Он хотел обнять её, но она отстранила его.
— Оставьте меня, уйдите скорее... Этого нельзя... Этого никогда не будет!
— Куда я уйду? — тихо прошептал Коньков, не понимая, что с нею сделалось и почему произошла такая перемена.
— Я всю жизнь стремился к вам. Судьба мне ставила препятствия. Я боролся, я преодолевал их, и вот теперь, когда я достиг победы, вы меня гоните.
— Судьба поставила нам непреодолимое препятствие. Уйдите, я вас прошу, уйдите от меня. Если вы меня любите так, как вы говорите, вы оставите меня, вы не будете меня больше мучить.
— Ольга, что с тобою? Что нашла ты во мне, что наговорили тебе про меня?
— Ничего я не нашла в тебе, ничего мне не говорили. Дорогой мой, оставь меня. Забудь.
— Я не могу забыть тебя! Да что с тобою? Отчего ты стала так холодна?
— Поймите, голубчик мой, что я... Я буду скоро матерью. Я не могу, я не имею права оставить ребёнка без отца!
— Я заменю ему отца, — грустно сказал Коньков, чувствуя, что последняя надежда его пропадает.
— Отцом может быть только он, мой муж! Я вас прошу об одном: уйдите, забудьте меня, женитесь, дай вам Бог счастья, которое я так неожиданно у вас украла, и не поминайте меня лихом.
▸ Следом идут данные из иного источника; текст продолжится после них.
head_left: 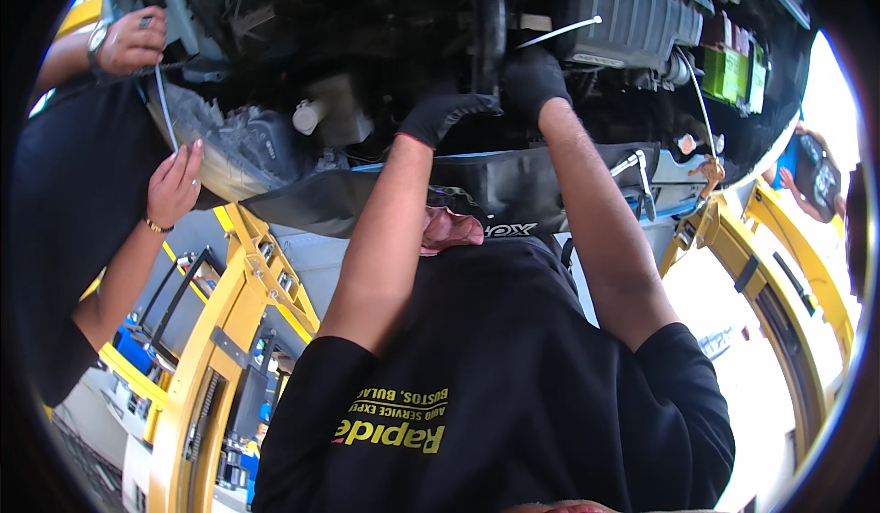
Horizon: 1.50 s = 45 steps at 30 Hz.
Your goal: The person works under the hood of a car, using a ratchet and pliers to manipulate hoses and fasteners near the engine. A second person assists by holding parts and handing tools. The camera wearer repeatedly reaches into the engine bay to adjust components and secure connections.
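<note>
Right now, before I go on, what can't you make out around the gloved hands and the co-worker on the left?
Right hand, head view: its fingers are hidden by the back of the hand and deep shadow; any grip is unclear.
Left hand, head view: dark fingertips merge with shadow by the black bar; contact is unclear.
White strip, head view: its lower end is lost near the right hand.
Co-worker's black shirt, head view: cut off by the fisheye rim.

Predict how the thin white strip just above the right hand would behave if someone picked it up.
The white strip is probably springy rather than floppy, since it shows only a gentle bow, though its support is unclear. Being so slender, it is likely light. The small knob at its end might snag on the ribbed grey housing behind it.
</note>
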Each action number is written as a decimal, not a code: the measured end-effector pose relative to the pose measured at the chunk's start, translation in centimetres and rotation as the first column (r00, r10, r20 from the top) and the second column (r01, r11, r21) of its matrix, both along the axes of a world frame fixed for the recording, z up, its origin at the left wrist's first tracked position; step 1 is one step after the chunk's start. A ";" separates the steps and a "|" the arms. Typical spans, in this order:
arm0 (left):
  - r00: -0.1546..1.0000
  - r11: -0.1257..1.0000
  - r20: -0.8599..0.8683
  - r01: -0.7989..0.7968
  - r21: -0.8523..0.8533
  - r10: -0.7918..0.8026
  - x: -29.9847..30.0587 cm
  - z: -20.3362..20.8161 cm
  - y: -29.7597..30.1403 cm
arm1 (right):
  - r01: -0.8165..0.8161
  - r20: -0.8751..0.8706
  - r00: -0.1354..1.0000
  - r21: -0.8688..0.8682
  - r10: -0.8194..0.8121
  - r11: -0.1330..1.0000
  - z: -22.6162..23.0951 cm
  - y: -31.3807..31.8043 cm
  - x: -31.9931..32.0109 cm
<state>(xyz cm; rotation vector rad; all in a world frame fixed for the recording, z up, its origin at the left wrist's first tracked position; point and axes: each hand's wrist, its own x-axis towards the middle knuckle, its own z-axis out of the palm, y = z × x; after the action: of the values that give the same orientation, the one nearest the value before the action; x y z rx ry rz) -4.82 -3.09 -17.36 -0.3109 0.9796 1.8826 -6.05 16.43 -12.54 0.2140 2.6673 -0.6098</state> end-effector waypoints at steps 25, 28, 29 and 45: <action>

Она поцеловала его, надела ему на голову кивер, грустно посмотрела на него и выпроводила за дверь...
Он пошёл, машинально переставляя ноги, пошёл, не сознавая даже, куда идёт.
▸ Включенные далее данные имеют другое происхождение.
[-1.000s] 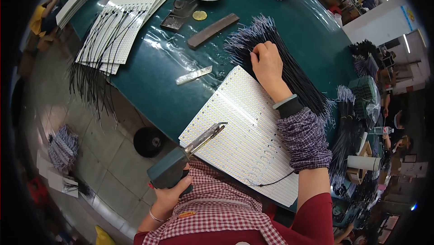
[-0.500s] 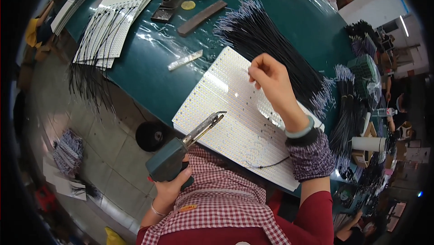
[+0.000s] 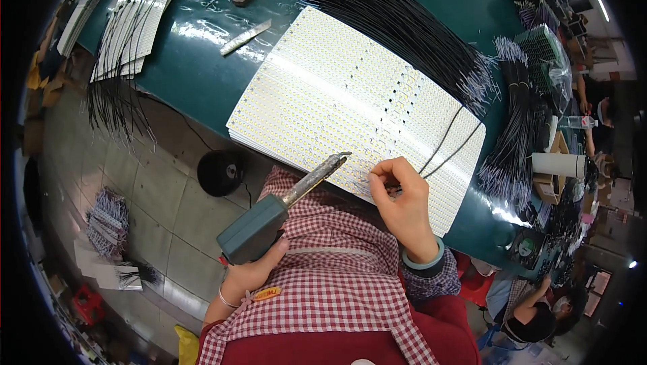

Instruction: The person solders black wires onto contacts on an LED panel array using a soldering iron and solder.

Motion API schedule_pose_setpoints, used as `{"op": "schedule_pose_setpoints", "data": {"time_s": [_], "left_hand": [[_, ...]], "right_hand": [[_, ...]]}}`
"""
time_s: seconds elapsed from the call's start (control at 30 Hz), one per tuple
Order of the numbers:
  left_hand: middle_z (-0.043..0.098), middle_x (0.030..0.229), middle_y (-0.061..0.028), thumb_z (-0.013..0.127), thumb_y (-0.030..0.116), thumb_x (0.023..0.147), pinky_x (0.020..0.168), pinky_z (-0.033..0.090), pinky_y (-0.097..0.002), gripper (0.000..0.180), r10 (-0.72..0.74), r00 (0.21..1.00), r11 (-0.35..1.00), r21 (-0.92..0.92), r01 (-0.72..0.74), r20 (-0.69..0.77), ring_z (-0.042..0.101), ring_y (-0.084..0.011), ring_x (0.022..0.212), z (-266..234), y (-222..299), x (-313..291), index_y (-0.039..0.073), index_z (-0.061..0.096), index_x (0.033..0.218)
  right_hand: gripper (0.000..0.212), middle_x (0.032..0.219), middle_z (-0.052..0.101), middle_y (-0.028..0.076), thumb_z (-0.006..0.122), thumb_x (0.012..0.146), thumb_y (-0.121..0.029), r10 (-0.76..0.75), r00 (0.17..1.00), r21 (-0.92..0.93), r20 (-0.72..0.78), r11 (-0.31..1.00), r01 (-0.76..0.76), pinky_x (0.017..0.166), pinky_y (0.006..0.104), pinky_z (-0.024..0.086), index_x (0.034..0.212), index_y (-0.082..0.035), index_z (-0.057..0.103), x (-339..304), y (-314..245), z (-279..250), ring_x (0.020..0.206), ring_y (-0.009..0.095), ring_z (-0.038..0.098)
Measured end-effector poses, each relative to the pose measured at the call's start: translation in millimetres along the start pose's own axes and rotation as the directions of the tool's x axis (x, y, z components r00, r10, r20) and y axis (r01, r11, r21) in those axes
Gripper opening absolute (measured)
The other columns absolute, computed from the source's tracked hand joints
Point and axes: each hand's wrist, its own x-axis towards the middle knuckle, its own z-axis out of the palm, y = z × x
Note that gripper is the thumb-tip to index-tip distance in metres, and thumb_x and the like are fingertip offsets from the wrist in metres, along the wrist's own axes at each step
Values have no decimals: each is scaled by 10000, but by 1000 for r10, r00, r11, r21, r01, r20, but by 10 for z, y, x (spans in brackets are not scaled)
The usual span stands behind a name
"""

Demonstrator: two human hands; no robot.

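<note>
left hand: low in the frame, wrapped tight around the green soldering gun, tip up near the board
right hand: fingers pinched on thin black wires
white board: middle of the frame, on the green table

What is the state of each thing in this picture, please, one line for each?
Left hand: closed around the soldering iron handle.
Soldering iron: held, tip at the white board's near edge.
Right hand: fingers pinching a black wire.
Black wire: lying across the board.
White board: flat on the green table.
Bundle of black wires: lying loose beside the board.
</note>
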Motion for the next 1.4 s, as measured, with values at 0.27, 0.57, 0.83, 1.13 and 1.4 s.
{"op": "schedule_pose_setpoints", "data": {"time_s": [0.27, 0.57, 0.83, 1.13, 1.4], "left_hand": [[681, 849, -122, 760, 66, 738, 596, 508, -259, 236, 185, 977, 943, 259, -207, 109, 661, -181, 670, -10, -130, 2, -22, 686, 944], [649, 782, -93, 733, 34, 728, 555, 490, -264, 218, 206, 953, 894, 353, -276, 222, 638, -174, 621, 2, -42, 81, -26, 671, 928], [643, 779, -97, 731, 29, 723, 553, 497, -269, 195, 298, 923, 863, 345, -369, 242, 640, -185, 620, 52, 27, 156, -32, 663, 895], [661, 803, -115, 731, 40, 728, 557, 507, -263, 228, 218, 958, 901, 339, -271, 187, 653, -190, 635, -38, -58, 41, -33, 679, 938], [705, 939, -107, 759, 96, 807, 690, 526, -271, 251, 129, 979, 940, 295, -170, 155, 656, -152, 797, -46, -59, -11, -18, 683, 1017]], "right_hand": [[121, 748, 526, 106, 658, 770, 26, -155, 985, -127, -75, 981, 145, 562, 316, 471, 815, -19, 554, -59, 59, 121, 641, 232, 571], [140, 728, 509, 97, 659, 742, 34, -179, 981, -196, -72, 967, 162, 541, 328, 458, 781, -33, 543, -34, 57, 126, 630, 237, 559], [139, 718, 501, 96, 655, 732, 35, -188, 980, -225, -68, 960, 168, 533, 345, 446, 771, -37, 542, -18, 73, 133, 627, 245, 551], [136, 716, 501, 102, 656, 735, 27, -199, 979, -249, -50, 952, 180, 534, 361, 441, 775, -35, 542, -17, 64, 126, 630, 261, 548], [130, 731, 511, 110, 654, 752, 27, -169, 985, -216, -39, 964, 157, 546, 359, 453, 794, -29, 544, -19, 38, 107, 646, 264, 565]]}}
Её сердце рвалось на части; ей хотелось крикнуть ему, чтобы он вернулся, но она сознавала, что теперь всё кончено, и, вбежав в свою комнату, она упала на постель и рыдала несколько минут. Потом она вскочила, выбежала за калитку и побежала за ним по шоссе. Он шёл, слегка покачиваясь, с низко опущенной головой.
Но она не догнала его. Та внутренняя жизнь, что начиналась в ней, мешала её решимости. Пробежав несколько шагов, она вернулась и, грустная, разбитая, села в кресло и тяжело задумалась.
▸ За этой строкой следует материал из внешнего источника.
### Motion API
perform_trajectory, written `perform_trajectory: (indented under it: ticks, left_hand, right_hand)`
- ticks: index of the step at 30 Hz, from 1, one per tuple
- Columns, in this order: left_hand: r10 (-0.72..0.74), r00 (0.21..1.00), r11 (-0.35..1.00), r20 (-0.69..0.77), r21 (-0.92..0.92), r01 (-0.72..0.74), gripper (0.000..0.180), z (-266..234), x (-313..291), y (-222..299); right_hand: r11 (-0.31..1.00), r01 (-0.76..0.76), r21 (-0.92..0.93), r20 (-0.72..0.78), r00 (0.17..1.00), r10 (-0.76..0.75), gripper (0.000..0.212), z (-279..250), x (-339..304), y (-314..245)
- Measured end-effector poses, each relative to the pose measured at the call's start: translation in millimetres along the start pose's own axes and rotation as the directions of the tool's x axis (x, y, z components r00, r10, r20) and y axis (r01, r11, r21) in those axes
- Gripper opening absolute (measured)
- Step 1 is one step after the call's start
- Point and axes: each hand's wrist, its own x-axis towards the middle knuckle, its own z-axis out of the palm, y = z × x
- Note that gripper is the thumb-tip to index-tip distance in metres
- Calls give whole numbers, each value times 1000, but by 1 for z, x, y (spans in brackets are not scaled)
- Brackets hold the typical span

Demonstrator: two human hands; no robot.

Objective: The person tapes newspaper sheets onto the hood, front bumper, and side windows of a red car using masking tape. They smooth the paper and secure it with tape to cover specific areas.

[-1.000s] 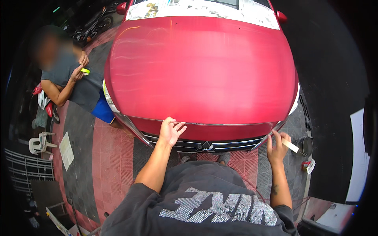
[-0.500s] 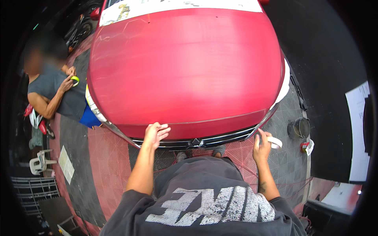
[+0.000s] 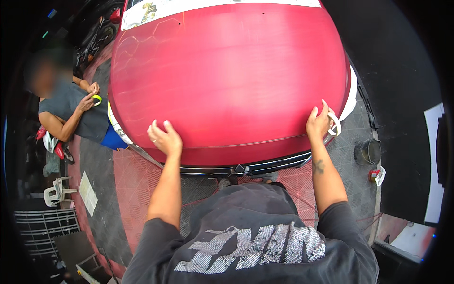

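A red car hood (image 3: 231, 75) fills the middle of the view, its front edge toward me. My left hand (image 3: 164, 137) rests on the hood's front left part, fingers loosely curled, holding nothing. My right hand (image 3: 318, 122) lies flat on the hood near its front right corner. A white roll of tape (image 3: 335, 124) hangs around the fingers of that hand. The black grille (image 3: 241, 169) runs just below both hands.
A person in a grey top (image 3: 78, 113) crouches at the car's left side, holding a yellow-green tape roll (image 3: 97, 99). A dark bucket (image 3: 368, 151) stands on the red and grey tiled floor at right. A white plastic chair (image 3: 56, 191) lies at left.
Both my hands have moved up from the grille edge onto the hood surface. The view has come closer to the car. The person at left keeps handling the yellow-green roll.
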Motion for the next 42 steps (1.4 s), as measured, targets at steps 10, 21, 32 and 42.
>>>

Её жизнь была разбита навсегда. Она не любила мужа, отнявшего у неё Конькова, и если бы не эта внутренняя жизнь, начавшаяся в ней сегодня, она бы всё бросила. Но эта жизнь давала совсем иной смысл её существованию.
Коньков шёл, низко опустив голову, шёл, сам не зная, куда и зачем. В Петербурге ему негде было преклонить голову: не было у него там ни знакомых, ни друзей. Разные мысли боролись в нём: и тоска по потерянной женщине, и ненависть к Оскару, злобная, безграничная. Попадись он теперь ему, — он бы его убил. Но Оскар с Фёдором Карловичем проехали мимо него из города в карете, и он даже не видал их.
Солнце село; начинало быстро темнеть, наступала прохлада. Сгущался мрак на душе у атаманского сотника: тоска одолевала его, и не было цели жить.
Вернуться к Люси? Она его так любила. И вспомнился ему парк де-Шамбрэ, Занетто, священник соседнего прихода, Антуан и Габриэль, все те, от кого он полтора месяца тому назад спешил без передышки, но тоской повеяло от ласк Люси, от тёмного парка. Всё было не мило; жить не стоило...
«Поеду на Дон, — думал Коньков, — поклонюсь родным могилам, повидаю Платова, прощусь с ним и застрелюсь... Стоит ли жить в вечной разлуке с нею, стоит ли всегда видеть чужое счастье и никогда не иметь, никогда не мечтать даже о своём собственном?»
Он добрёл пешком до почтовой станции и, выправив подорожную на Дон, на другой день уже мчался в бричке, стремясь скорее покончить своё многострадальное странствование.